【aph】セカイはいつか飽和して【dc】【prsk】
第1章 邂逅事変
︎︎やの
「夜乃さん、でしたっけ?」
「え?」
︎︎僕の視界に突然入ってきたのは黒髪の男だった。年齢は高校生、いや、20代と言われればそう見えるし、40代といえばそうとも見えるような気がする。
(なんでこの人が僕に?)
︎︎そう思ってはいても返事しない理由にはならないと、僕は静かに頷く。
「……はい」
「そうでしたか。先程の事件は大丈夫でしたか?」
「……大丈夫です」
︎︎同じ日本人だ。大丈夫と聞かれたなら大丈夫しか返すことがないのはよく知っていると思う。
「……」
「……」
︎︎この人もさぞかし困ったことだろうね。僕なんかどうでもいいからさっさとコナンとかのところに行ったらいいのに。
(馬鹿みたいだ)
︎︎それでもこの人は1つも離れることはなく、むしろしゃがみこんだ。
「……?」
(どうしてしゃがみこむの?)
︎︎まるで僕と目を合わせるためにも思えたし、話すことはできなかった。
「怖かったですね。
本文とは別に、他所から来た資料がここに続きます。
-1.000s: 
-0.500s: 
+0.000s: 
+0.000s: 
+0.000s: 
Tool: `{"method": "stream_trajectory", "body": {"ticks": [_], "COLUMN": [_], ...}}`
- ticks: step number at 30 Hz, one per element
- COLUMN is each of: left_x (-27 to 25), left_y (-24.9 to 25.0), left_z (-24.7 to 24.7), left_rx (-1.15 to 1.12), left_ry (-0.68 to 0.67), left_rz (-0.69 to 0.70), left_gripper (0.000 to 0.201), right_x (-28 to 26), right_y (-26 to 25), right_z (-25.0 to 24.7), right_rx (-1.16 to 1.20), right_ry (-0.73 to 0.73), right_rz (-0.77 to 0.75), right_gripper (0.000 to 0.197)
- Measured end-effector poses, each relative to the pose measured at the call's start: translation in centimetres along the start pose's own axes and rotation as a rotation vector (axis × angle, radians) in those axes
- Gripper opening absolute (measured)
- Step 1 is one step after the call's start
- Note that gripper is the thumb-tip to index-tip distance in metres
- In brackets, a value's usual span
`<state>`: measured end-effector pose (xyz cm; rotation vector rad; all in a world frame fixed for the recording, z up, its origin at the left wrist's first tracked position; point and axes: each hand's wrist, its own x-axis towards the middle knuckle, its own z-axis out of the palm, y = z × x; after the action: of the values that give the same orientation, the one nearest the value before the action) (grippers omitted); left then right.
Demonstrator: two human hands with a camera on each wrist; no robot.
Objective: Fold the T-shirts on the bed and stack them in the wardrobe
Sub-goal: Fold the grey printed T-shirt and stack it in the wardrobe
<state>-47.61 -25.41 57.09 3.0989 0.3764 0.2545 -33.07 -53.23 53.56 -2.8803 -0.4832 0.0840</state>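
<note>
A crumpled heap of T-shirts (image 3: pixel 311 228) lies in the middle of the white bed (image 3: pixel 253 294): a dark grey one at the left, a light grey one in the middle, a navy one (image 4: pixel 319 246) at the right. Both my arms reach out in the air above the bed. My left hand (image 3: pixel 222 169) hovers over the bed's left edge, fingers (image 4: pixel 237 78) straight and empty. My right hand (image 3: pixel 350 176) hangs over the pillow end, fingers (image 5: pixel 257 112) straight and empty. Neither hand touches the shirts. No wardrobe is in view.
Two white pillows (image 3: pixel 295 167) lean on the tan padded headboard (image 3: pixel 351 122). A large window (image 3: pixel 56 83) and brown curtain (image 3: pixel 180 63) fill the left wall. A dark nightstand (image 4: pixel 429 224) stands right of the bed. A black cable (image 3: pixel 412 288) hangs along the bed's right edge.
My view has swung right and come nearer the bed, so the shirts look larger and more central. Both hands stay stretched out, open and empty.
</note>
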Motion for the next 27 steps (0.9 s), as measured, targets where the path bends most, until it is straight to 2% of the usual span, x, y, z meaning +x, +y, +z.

嫌なものを見せてしまいましたね」
︎︎この人から出てきたのはそんな言葉と優しくて暖かい手だった。
「……」
(暖かいな。この人の手……)
︎︎今までそんなこと思ったこと無かったのにどうしてそんなことを思ったのか分からない。優しく、僕の頭を撫でるその手は嬉しくて暖かくて胸がなんだか。
(苦しい、な……)
︎︎この人は厚意でやってくれてるんだと思う。僕は見た目は小学生ぐらいの幼い少女だし。
︎︎僕は今、頭の上にある手を掴んだ。
「あ、あの……」
「どうかしましたか? ︎︎嫌、でしたか?」
「いや、そういう訳じゃ……。ありがとう、ございます?」
︎︎僕の近くでは殺人事件が起きてるのになんだか怖かった。
「……もういいです。ありがとうございます」
︎︎拒絶した思われるかもしれないけど、今の僕には本当にこれで十分だった。この人も僕のそんな感情を読み取ってくれたのだろう。優しく手を離した。ちょっとだけ、胸が空かしたような気分になった気がするけど、気のせいかもしれない。